Task instructions
What you return should match the data word for word, minus the images.

Source material
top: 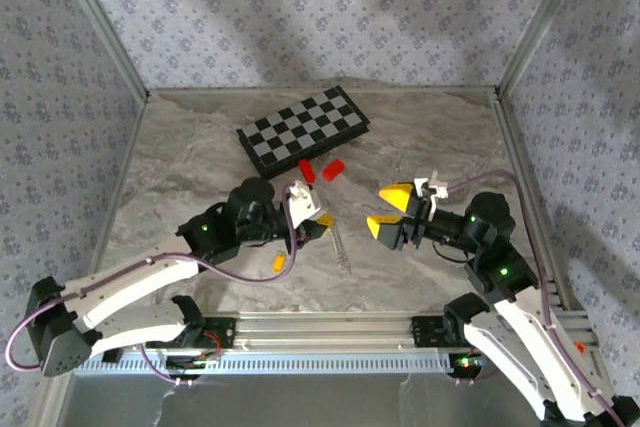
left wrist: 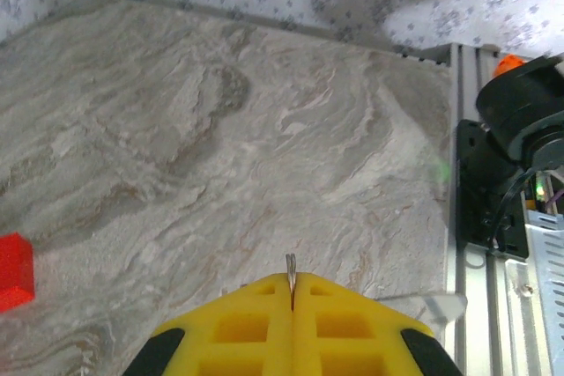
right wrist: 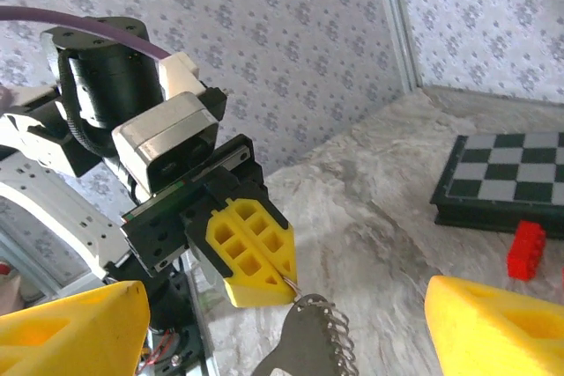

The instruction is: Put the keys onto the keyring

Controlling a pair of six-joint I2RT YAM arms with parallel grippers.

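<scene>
My left gripper (top: 322,225) hovers over mid-table, its yellow fingers (left wrist: 264,323) shut on the thin edge of the keyring (left wrist: 290,270). In the right wrist view, the keyring (right wrist: 310,345) hangs from that gripper's tip (right wrist: 286,275) as a grey flat loop with a beaded chain. From above, the chain (top: 342,247) trails down toward the table. A small yellow-orange key (top: 279,262) lies on the marble below the left arm. My right gripper (top: 385,209) faces the left one from the right, open, nothing between its fingers (right wrist: 75,332).
A folded chessboard (top: 305,129) lies at the back centre, with two red blocks (top: 307,169) (top: 333,168) in front of it. One red block (left wrist: 13,270) shows at the left wrist view's edge. Metal rails (top: 330,329) run along the near edge. Patterned walls enclose the table.
</scene>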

Exercise result
top: 
left wrist: 
right wrist: 

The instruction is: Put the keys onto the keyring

Controlling a pair of six-joint I2RT YAM arms with parallel grippers.

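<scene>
My left gripper (top: 322,225) hovers over mid-table, its yellow fingers (left wrist: 264,323) shut on the thin edge of the keyring (left wrist: 290,270). In the right wrist view, the keyring (right wrist: 310,345) hangs from that gripper's tip (right wrist: 286,275) as a grey flat loop with a beaded chain. From above, the chain (top: 342,247) trails down toward the table. A small yellow-orange key (top: 279,262) lies on the marble below the left arm. My right gripper (top: 385,209) faces the left one from the right, open, nothing between its fingers (right wrist: 75,332).
A folded chessboard (top: 305,129) lies at the back centre, with two red blocks (top: 307,169) (top: 333,168) in front of it. One red block (left wrist: 13,270) shows at the left wrist view's edge. Metal rails (top: 330,329) run along the near edge. Patterned walls enclose the table.
</scene>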

Nothing else is needed for this exercise.